WORK TASK
Look over the material for the string "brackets". Copy every line where it turns up.

ENTRIES SHOWN
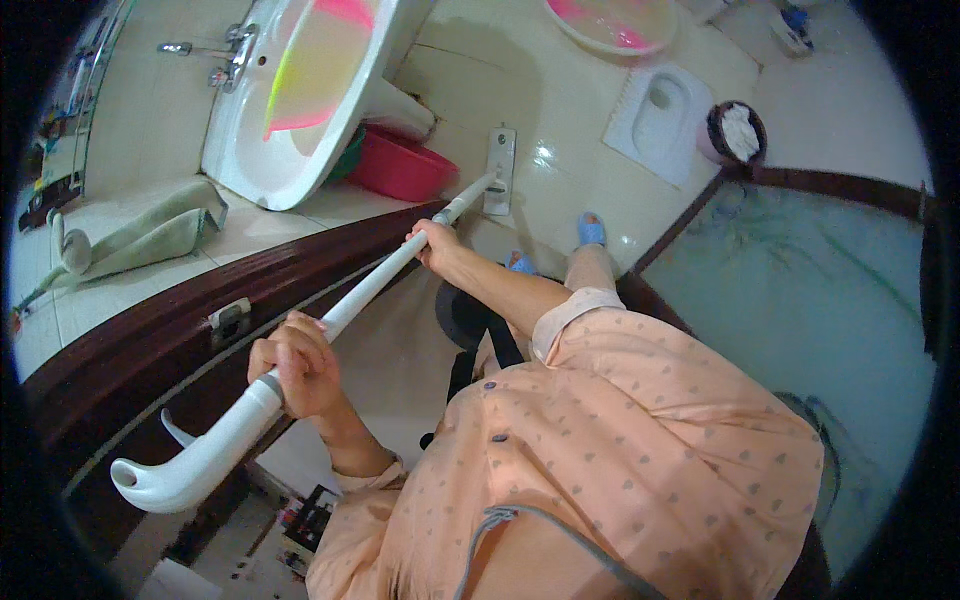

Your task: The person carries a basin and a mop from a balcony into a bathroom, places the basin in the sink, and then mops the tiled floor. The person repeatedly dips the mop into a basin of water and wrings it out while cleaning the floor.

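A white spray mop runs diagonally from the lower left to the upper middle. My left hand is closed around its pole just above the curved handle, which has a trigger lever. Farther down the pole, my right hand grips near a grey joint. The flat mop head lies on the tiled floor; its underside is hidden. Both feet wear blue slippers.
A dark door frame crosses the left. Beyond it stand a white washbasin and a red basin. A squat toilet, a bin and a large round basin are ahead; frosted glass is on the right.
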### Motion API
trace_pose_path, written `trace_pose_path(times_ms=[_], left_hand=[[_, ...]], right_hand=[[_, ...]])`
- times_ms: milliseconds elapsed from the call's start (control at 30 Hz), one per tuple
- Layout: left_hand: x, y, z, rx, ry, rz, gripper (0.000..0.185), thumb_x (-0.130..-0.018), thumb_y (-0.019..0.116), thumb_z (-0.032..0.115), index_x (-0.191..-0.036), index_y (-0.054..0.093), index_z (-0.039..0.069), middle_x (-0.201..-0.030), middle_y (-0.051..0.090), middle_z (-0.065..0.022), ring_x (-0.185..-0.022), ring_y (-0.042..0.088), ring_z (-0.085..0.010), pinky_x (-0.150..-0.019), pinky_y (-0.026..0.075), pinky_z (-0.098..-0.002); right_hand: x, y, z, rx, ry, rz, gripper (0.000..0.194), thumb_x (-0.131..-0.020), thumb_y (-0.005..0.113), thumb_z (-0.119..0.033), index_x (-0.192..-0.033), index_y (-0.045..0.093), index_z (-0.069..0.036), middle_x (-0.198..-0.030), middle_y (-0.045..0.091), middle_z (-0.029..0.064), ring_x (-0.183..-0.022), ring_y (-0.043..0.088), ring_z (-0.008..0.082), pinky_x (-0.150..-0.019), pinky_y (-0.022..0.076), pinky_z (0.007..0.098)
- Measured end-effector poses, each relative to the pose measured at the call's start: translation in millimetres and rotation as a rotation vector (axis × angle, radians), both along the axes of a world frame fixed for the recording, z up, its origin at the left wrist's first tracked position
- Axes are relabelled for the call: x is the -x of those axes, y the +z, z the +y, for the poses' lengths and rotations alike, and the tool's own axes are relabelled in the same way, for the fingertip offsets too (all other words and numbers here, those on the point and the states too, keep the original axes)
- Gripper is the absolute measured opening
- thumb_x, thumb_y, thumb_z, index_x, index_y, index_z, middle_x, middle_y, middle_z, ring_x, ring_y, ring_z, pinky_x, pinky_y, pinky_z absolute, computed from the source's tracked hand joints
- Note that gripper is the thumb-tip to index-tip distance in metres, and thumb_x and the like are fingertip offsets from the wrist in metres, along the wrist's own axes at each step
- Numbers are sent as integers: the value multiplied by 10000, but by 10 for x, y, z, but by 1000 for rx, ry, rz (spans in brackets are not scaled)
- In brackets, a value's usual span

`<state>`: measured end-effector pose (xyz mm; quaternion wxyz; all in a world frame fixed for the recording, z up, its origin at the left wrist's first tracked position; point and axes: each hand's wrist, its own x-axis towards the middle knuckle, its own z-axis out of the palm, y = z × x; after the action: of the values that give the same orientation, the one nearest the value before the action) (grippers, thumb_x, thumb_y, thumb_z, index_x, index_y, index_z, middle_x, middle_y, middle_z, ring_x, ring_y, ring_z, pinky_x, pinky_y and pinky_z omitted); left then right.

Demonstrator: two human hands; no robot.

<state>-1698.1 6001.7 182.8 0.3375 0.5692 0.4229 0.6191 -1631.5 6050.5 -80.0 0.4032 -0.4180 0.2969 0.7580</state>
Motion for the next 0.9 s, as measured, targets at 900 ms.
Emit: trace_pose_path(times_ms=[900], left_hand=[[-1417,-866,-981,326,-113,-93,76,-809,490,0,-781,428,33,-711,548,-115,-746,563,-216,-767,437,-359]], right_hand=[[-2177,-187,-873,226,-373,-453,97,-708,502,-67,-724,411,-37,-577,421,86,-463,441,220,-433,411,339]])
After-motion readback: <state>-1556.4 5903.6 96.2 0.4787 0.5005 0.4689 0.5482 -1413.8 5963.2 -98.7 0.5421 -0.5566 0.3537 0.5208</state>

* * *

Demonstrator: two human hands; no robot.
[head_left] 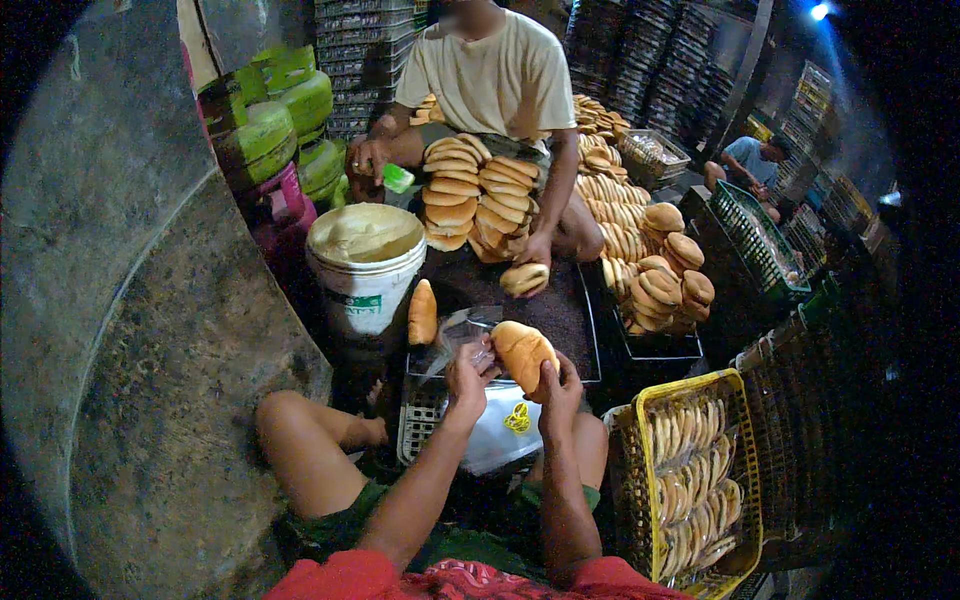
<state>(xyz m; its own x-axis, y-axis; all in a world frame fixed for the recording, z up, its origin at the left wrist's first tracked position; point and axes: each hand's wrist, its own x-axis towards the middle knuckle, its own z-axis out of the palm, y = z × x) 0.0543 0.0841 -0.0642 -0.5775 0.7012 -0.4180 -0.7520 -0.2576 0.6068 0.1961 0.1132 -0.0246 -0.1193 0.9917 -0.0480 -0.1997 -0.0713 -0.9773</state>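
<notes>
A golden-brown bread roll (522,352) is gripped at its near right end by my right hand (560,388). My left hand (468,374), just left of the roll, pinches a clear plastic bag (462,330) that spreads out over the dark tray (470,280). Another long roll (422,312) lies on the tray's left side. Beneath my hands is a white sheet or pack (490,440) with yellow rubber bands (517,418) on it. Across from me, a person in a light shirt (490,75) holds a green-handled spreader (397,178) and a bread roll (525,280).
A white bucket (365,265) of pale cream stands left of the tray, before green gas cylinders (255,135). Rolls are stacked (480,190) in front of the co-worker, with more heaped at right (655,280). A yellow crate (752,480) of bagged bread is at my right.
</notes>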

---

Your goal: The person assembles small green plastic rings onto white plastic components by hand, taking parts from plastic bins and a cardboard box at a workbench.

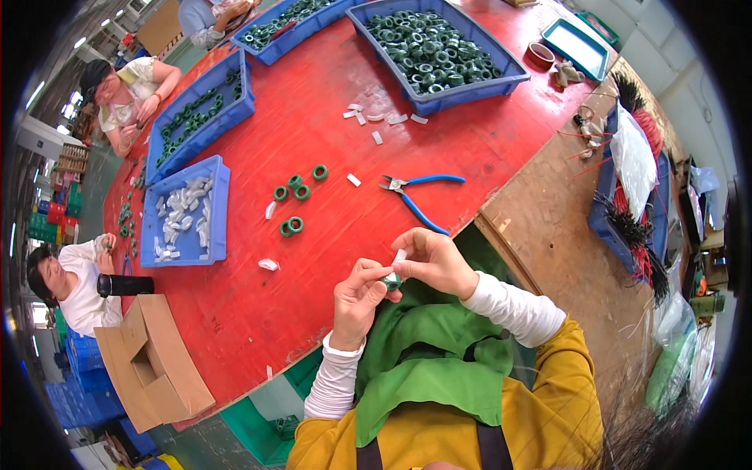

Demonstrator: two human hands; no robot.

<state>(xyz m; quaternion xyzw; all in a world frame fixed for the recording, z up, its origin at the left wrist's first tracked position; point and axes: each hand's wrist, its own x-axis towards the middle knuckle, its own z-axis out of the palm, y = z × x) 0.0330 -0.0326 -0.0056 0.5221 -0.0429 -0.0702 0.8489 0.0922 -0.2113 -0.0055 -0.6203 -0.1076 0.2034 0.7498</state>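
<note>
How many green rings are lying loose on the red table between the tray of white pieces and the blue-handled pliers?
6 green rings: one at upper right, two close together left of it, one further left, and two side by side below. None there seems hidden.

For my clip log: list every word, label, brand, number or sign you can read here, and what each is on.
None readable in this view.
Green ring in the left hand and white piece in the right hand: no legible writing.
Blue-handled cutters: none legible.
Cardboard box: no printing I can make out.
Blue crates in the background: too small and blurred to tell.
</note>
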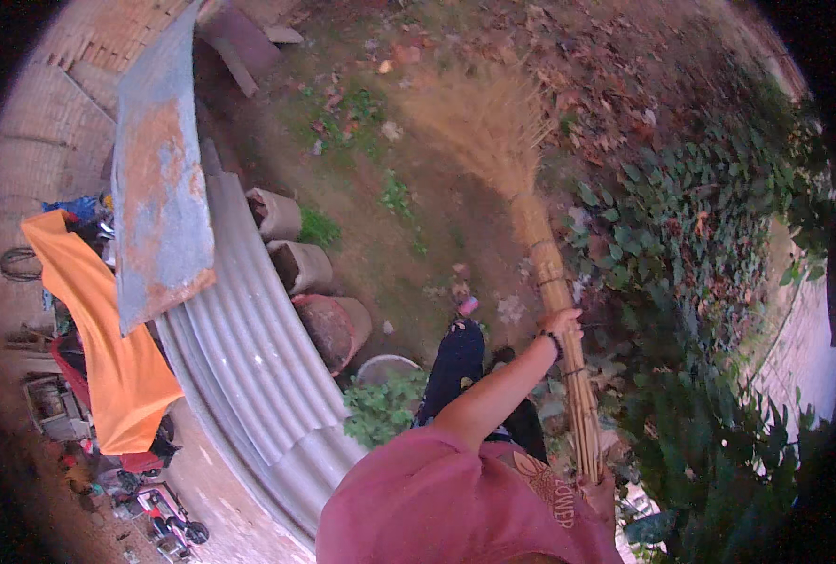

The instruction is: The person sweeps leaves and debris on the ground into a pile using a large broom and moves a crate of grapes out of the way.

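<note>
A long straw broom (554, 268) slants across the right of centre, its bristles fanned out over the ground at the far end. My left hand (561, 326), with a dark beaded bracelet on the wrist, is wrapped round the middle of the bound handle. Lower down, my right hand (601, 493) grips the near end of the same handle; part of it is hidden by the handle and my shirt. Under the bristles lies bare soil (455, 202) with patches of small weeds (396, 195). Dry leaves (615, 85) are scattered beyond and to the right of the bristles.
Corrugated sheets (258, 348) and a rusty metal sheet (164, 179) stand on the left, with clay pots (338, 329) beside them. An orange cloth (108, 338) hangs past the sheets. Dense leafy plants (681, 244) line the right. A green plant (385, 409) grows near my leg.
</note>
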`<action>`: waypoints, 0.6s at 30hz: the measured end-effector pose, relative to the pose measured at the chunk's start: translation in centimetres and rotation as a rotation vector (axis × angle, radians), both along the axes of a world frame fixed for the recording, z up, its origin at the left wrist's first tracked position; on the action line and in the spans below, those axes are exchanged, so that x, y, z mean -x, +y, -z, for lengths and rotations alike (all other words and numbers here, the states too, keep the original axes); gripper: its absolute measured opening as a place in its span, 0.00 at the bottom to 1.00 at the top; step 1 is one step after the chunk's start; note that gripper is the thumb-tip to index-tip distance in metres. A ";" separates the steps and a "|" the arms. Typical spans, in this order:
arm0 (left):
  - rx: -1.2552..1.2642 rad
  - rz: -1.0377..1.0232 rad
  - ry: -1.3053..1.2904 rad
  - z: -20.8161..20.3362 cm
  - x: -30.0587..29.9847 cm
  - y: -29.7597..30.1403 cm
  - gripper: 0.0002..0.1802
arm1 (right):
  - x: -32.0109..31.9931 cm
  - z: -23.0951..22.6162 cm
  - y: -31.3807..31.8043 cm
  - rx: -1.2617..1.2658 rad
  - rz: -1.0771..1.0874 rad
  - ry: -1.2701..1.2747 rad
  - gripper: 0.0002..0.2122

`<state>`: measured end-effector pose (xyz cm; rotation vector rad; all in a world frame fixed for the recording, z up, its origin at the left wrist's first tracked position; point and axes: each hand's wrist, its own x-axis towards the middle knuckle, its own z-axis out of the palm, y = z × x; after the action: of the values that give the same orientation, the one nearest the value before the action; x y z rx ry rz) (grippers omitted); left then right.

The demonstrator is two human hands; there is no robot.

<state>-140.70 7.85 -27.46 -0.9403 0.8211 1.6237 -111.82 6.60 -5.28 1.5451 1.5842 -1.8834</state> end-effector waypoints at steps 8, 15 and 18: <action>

EXERCISE OUTPUT
- Numbers are sent as integers: the value multiplied by 10000, but by 10 for x, y, z, but by 1000 for rx, ry, rz (spans in brackets are not scaled)
- In brackets, a value's usual span

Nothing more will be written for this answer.